**WHAT TO PRODUCE**: Extract, unchanged, every line from the top of the material below through the line with "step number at", and no more.

**SOURCE MATERIAL**:

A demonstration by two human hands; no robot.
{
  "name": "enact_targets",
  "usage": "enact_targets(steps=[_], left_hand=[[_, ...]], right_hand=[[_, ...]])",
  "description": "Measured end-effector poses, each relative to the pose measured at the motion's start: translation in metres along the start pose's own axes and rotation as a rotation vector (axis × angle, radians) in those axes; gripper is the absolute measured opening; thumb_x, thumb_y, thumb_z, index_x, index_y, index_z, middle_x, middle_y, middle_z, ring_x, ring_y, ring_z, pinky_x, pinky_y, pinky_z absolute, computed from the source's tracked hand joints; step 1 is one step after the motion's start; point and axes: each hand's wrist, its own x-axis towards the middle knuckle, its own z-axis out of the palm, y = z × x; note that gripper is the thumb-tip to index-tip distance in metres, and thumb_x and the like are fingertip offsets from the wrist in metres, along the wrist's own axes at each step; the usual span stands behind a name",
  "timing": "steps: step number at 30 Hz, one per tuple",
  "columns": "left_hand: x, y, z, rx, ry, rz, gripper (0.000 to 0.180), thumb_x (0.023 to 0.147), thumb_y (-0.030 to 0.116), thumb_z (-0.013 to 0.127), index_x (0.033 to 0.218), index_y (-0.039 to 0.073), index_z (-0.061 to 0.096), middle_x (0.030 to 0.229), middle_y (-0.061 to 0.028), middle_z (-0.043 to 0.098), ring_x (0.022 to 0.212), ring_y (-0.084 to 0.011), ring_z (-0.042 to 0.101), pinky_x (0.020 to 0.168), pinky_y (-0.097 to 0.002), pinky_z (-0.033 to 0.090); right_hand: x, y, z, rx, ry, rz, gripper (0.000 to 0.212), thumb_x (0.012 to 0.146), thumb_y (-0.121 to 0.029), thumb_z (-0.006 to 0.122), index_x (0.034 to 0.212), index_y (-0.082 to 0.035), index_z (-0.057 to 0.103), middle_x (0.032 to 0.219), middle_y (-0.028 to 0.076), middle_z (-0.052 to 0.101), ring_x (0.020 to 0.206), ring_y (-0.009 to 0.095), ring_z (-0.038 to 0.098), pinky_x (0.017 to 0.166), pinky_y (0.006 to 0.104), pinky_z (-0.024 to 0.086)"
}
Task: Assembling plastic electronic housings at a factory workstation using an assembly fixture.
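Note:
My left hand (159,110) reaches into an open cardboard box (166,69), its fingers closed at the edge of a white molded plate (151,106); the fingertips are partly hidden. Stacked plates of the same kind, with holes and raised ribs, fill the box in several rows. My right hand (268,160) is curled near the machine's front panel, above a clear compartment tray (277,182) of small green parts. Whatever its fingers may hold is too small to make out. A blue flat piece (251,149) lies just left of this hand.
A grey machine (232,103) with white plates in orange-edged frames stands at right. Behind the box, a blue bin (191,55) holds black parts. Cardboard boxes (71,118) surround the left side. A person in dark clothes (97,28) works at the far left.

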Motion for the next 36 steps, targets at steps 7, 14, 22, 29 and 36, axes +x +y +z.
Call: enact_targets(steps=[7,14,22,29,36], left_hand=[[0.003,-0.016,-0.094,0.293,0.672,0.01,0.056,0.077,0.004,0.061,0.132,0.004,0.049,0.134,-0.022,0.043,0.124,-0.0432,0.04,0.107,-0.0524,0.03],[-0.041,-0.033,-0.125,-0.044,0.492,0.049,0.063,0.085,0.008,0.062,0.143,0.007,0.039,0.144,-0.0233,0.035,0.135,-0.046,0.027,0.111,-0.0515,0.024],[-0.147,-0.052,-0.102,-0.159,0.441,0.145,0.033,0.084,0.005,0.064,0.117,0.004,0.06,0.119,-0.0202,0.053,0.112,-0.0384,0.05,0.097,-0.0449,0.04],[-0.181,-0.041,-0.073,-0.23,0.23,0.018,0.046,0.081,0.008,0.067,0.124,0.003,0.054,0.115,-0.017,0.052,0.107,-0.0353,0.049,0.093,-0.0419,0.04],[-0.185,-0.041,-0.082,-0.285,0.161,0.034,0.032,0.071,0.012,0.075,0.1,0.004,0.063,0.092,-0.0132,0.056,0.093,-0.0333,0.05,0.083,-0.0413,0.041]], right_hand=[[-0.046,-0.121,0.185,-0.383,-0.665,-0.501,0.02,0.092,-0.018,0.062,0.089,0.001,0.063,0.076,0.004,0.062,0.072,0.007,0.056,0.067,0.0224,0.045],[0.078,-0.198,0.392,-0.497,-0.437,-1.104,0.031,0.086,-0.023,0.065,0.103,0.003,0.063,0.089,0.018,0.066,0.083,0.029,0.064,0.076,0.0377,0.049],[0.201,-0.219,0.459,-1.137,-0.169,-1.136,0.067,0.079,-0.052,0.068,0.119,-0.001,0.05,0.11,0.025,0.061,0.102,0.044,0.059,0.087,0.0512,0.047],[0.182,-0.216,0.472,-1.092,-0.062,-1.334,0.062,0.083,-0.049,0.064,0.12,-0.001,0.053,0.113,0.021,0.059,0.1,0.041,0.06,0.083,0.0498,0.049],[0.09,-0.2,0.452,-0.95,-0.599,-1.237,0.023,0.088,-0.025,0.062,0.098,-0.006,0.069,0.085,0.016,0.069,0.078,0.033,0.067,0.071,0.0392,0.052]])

**FINISHED EXERCISE**:
A demonstration by two human hands; no robot.
{
  "name": "enact_targets",
  "usage": "enact_targets(steps=[_], left_hand=[[_, ...]], right_hand=[[_, ...]])",
  "description": "Measured end-effector poses, each relative to the pose measured at the motion's start: translation in metres along the start pose's own axes and rotation as a rotation vector (axis × angle, radians) in those axes; gripper is the absolute measured opening; thumb_x, thumb_y, thumb_z, index_x, index_y, index_z, middle_x, middle_y, middle_z, ring_x, ring_y, ring_z, pinky_x, pinky_y, pinky_z absolute, computed from the source's tracked hand joints; step 1 is one step after the motion's start; point and axes: each hand's wrist, its own x-axis towards the middle knuckle, its own z-axis out of the palm, y = z × x; note that gripper is the thumb-tip to index-tip distance in metres, and thumb_x and the like are fingertip offsets from the wrist in metres, along the wrist's own axes at each step; the usual span stands behind a name",
  "timing": "steps: step number at 30 Hz, one per tuple",

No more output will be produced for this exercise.